Avec la grande réforme systémique voulue par le président de République, les annonces, ambitieuses mais imprécises, égrénées au fil des séances de concertation et distillées par voie de presse par des opposants à toute réforme, sèment le trouble sur un sujet déjà explosif. Le gouvernement aurait pu au contraire rassurer l'opinion en soulignant les effets des précédentes réformes et en poursuivant le report de l'âge pour atteindre progressivement 65 ans. Cette méthode aurait apporté une bouffée d'oxygène à l'économie et aurait permis de négocier sereinement des mesures plus abouties.

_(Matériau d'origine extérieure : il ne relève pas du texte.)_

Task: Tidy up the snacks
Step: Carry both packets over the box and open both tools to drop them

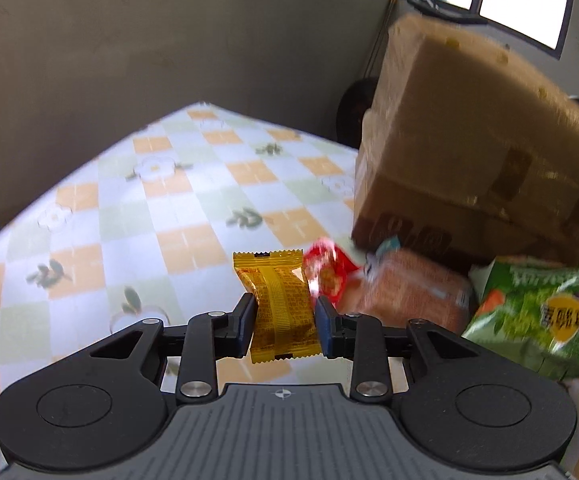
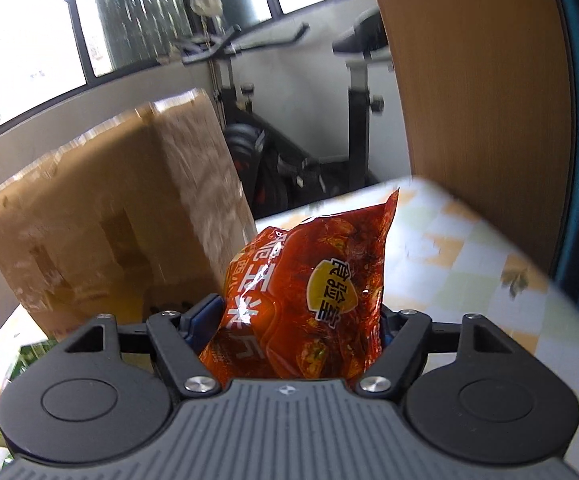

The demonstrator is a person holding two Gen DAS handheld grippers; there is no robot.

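Checked tablecloth (image 1: 177, 216) under cardboard box (image 1: 469, 140); exercise bike (image 2: 289, 152) by window (image 2: 29, 60).

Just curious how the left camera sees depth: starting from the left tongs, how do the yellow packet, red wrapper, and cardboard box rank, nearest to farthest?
1. Yellow packet: gripped between the left tongs.
2. Red wrapper: just beyond, slightly right.
3. Cardboard box: farthest, upper right.

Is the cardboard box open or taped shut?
Cannot tell. Both views show only taped side faces of the cardboard box; no opening or flap is in view.
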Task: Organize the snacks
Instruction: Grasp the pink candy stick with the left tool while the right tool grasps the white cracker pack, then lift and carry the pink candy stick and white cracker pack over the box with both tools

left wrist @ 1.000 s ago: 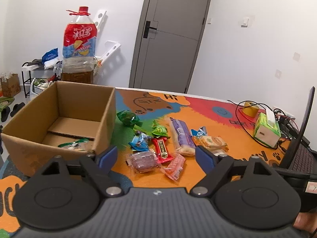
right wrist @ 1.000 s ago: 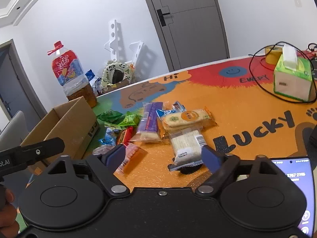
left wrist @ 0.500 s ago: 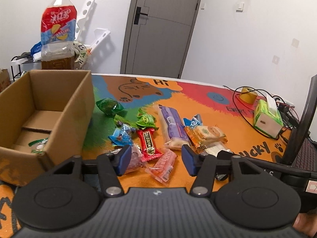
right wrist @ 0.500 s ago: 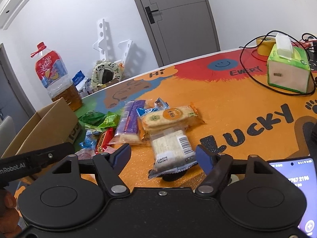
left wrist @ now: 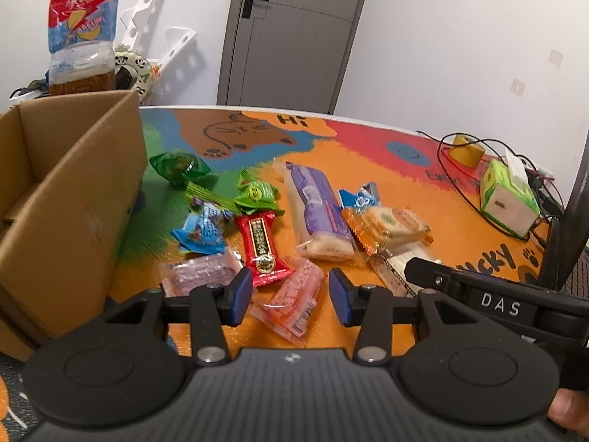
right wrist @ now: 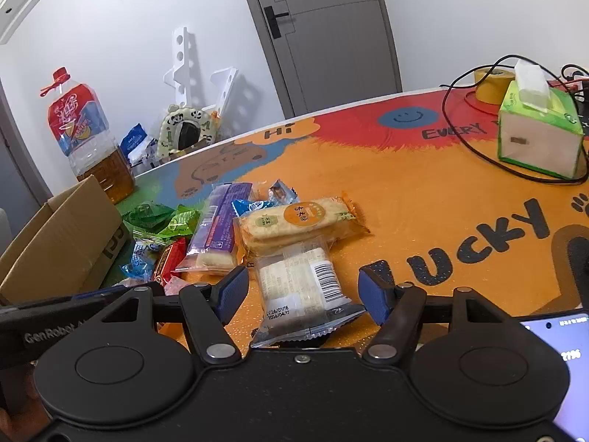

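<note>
Box sitting open at table's left, likely as snack bin. Snack pile lying loose just beside it.
Right gripper closing around white pack; pads not yet pressing.
Left gripper closing around pink pack; pads likewise apart, lining up for grasp.

box: matt brown cardboard
snack wrappers: glossy crinkled plastic film
table mat: smooth printed surface, slight sheen
</note>
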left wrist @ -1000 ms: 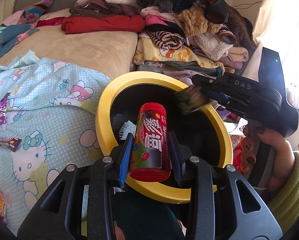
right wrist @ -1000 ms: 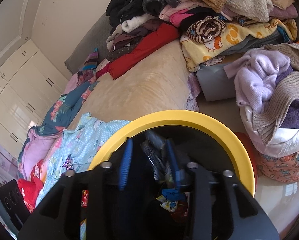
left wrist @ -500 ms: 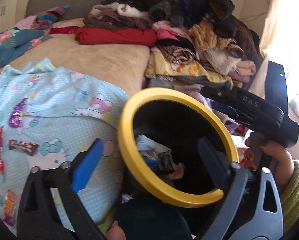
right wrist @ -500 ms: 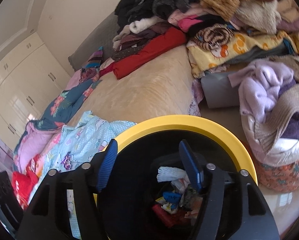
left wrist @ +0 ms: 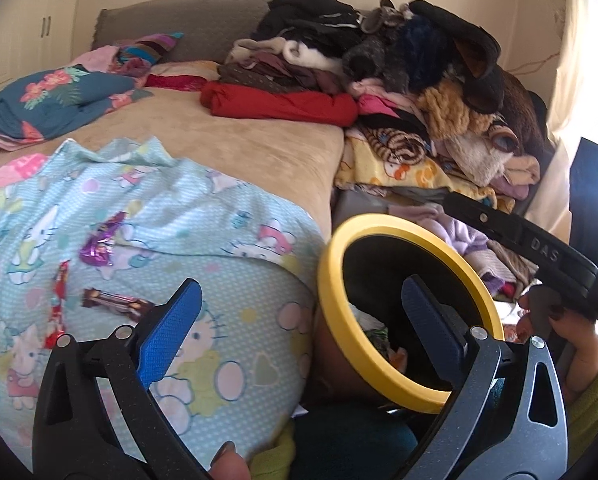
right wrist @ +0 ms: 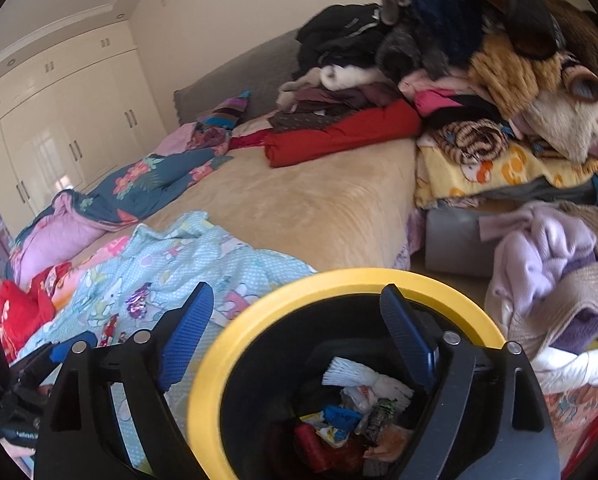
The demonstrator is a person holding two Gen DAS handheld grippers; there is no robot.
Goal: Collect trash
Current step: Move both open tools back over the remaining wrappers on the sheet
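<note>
A black trash bin with a yellow rim (left wrist: 341, 240) (right wrist: 259, 312) stands beside the bed and holds several wrappers and a red can (right wrist: 315, 446). My left gripper (left wrist: 301, 320) is open and empty, its right finger over the bin, its left finger over the blue cartoon-print sheet (left wrist: 203, 216). On that sheet lie a brown candy bar (left wrist: 117, 302), a purple wrapper (left wrist: 99, 245) and a red wrapper (left wrist: 59, 296). My right gripper (right wrist: 295, 328) is open and empty above the bin; its body also shows in the left wrist view (left wrist: 539, 252).
A tan blanket (right wrist: 319, 200) covers the bed. A tall pile of clothes (left wrist: 419, 80) fills the far right side. More clothes in a basket (right wrist: 559, 280) sit right of the bin. White wardrobes (right wrist: 59, 120) line the left wall.
The left gripper opened and dropped the red can into the bin, then swung left toward the sheet. The right gripper opened, dropped its wrapper into the bin and pulled back.
</note>
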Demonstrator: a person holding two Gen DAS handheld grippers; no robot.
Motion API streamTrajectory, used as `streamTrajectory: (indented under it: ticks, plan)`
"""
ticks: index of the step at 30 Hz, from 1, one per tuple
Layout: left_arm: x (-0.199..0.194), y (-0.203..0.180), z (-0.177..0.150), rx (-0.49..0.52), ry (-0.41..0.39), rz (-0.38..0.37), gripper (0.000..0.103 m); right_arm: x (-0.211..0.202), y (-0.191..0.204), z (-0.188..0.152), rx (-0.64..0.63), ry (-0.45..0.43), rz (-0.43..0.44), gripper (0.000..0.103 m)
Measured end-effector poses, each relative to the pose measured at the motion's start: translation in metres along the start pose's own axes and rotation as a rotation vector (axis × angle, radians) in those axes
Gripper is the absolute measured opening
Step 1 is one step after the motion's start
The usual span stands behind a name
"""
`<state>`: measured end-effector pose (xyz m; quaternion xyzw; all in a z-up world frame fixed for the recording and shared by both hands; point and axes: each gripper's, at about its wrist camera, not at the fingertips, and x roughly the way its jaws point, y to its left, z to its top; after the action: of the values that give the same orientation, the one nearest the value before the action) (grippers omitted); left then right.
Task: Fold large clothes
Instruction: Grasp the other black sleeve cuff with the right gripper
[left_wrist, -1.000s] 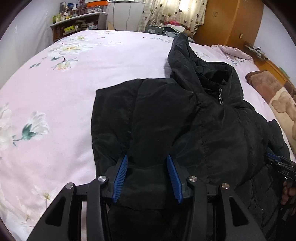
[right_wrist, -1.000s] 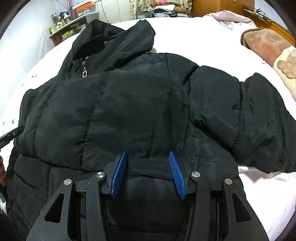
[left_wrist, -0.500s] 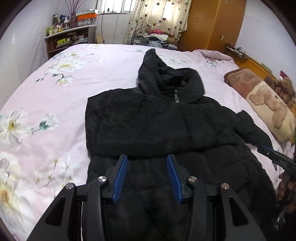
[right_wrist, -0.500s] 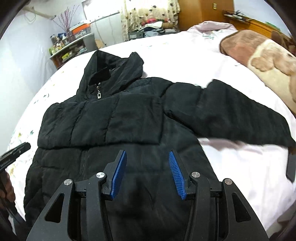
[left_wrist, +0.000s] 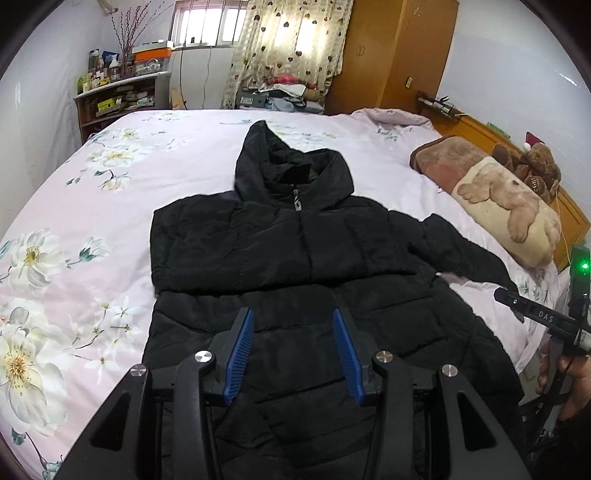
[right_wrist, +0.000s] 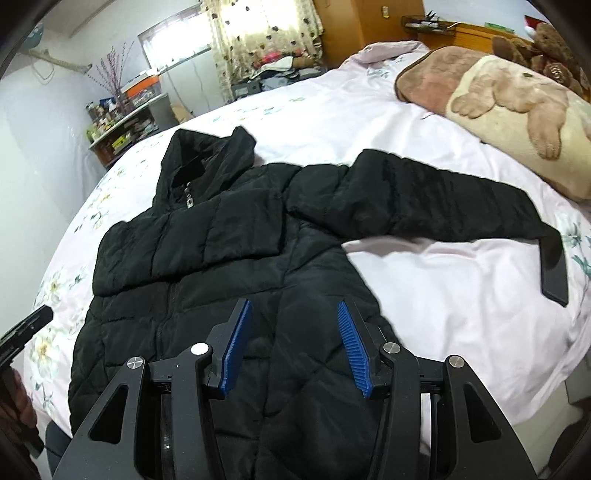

Au fur à mesure des annonces de Jean-Paul Delevoye, les contours de la future réforme des retraites commencent à apparaître. Si, durant la campagne présidentielle, Emmanuel Macron a tracé les grands traits du système de retraite qu’il appelait de ses vœux, 3 points ont retenu l’attention :

  • Apporter plus de lisibilité au système avec un régime universel ;
  • Une règle de fonctionnement : les mêmes droits pour tous pour 1 € cotisé ;
  • Enfin l’âge légal de la retraite, aujourd’hui fixé à 62 ans[1], demeure inchangé.

Avec la nomination de Jean-Paul Delevoye comme Haut-commissaire à la réforme des retraites et le début des concertations avec les partenaires sociaux sur les grands principes du système de retraite, au printemps dernier, on est rentré dans le vif du sujet et depuis, les orientations sont nettement moins claires.

Réversion, âge ou cotisation : des concertations toujours en cours, et des questions en suspens

La réversion a été le premier sujet à déclencher l’inquiétude. Le document de diagnostic établi pour lancer la concertation posait la question « doit-on maintenir les retraites de réversion ? », obligeant Jean-Paul Delevoye à préciser dans un tweet que « Non le gouvernement ne cherchait pas à supprimer ou à faire des économies sur les pensions de réversion ». Le ministre de l’Economie, Bruno Le Maire, avait pourtant expliqué que la future réforme devait être l’occasion de remettre à plat la réversion qui doit être « plus juste et plus efficace, en la réservant à ceux qui en ont le plus besoin »[2]. D’ailleurs le COR a livré de nouvelles données sur les pensions de réversion en France relançant l’idée que des aménagements étaient nécessaires. Une perspective renforcée par le rapport de l'OCDE de décembre 2018, Les pensions de réversion sont-elles encore nécessaires ? Mais pour l’instant les intentions du gouvernement ne sont pas encore connues.

Le taux de cotisation ensuite a suscité bien des interrogations : en annonçant que les cotisations du futur régime seraient alignées sur le taux en vigueur pour les salariés du secteur privé (28%) et l’assiette élargie jusqu’à 3 fois le plafond de la sécurité sociale, le HCRR a dû préciser ses intentions vis-à-vis des indépendants, dont le taux de cotisation est inférieur, qu’il s’agisse des professions libérales (experts-comptables, médecins, avocats, etc.) ou des commerçants/artisans. S’exprimant à l’occasion du colloque de la CARMF (médecins), le HCRR a précisé que système universel ne veut pas dire régime unique, et que les discussions seraient poursuivies avec les représentants des professions libérales en matière de prélèvements pour la détermination du « niveau adapté » de leur effort contributif.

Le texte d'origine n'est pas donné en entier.